Die Mobile Jugendbetreuung Würzburg setzt auch im Bereich Freizeit auf eine normale jugendgemäße Betätigung: Sport, Tischtennis, Fahrrad fahren, Musik hören, Ausgehen, Kontakt mit Einheimischen, der Kultur, um Land und Leute besser zu verstehen. Die Sprache ist ein wichtiger Schlüssel. An der Versorgung mit Berufsschulplätzen mangelt es derzeit noch etwas in der Region. Das neue Schuljahr bringt Verbesserungen. Trotzdem bleibt die Unsicherheit, wie über den Asylantrag entschieden wird – das dauert oft viel zu lang.

Nach ihrem Aufenthalt in der Wohngemeinschaft sollen die jungen Männer in kleinen Verselbstständigungs-WGs zu zweit bzw. viert weiter in die Gesellschaft integriert werden.

Woran fehlt es darüber hinaus?

Das Jugendamt des Landkreises und die Träger der Jugendhilfeeinrichtungen suchen derzeit akribisch nach Wohnraum, vornehmlich im Landkreis Würzburg, um die Verselbstständigung und Integration der jungen Männer voranzutreiben. Hier könnte der eine oder andere Tipp sich hilfreich erweisen.

Auch wären Paten, die den jungen Menschen, die sich schon etwas integriert haben, ein bis zweimal die Woche zur Seite zu stehen, eine feine Sache. Im Bereich der Freizeitgestaltung und auch im Rahmen der Nahbereichs-Mobilität werden Fahrräder bzw. Spenden benötigt.
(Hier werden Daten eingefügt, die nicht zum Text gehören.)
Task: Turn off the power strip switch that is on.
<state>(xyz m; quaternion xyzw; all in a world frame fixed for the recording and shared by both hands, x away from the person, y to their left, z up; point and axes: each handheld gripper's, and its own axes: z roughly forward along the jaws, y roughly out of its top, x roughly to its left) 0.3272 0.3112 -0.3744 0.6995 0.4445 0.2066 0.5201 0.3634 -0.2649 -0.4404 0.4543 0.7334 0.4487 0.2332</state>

Die Jugendhilfe Creglingen hat für diesen Zweck ein Spendenkonto eingerichtet:

Bank für Sozialwirtschaft, IBAN: DE33 6012 0500 0007 7117 0, BIC: BFWDE33STG

Kontaktadresse: Mobile Jugendbetreuung Würzburg, Herr Möginger, Felix-Dahn-Straße 8, 97072 Würzburg, Tel.: 0931/3535872 oder Mail mob.wuerzburg@jugendhilfe-creglingen.de.

„Die meisten dieser minderjährigen Jungen und vereinzelt auch Mädchen haben tausende von Kilometern hinter sich gebracht, ohne Eltern und Verwandte. Ihnen sollte hier – nach der Flucht und der Ungewissheit, wo sie landen werden, eine reale Chance in Sicherheit geboten werden. Zum Gelingen können viele kleine Dinge von vielen Mitmenschen an vielen kleinen Orten dazu beitragen. Es geht uns alle an!“, betont Hermann Gabel, Leiter des Amtes für Jugend und Familie im Landkreis Würzburg.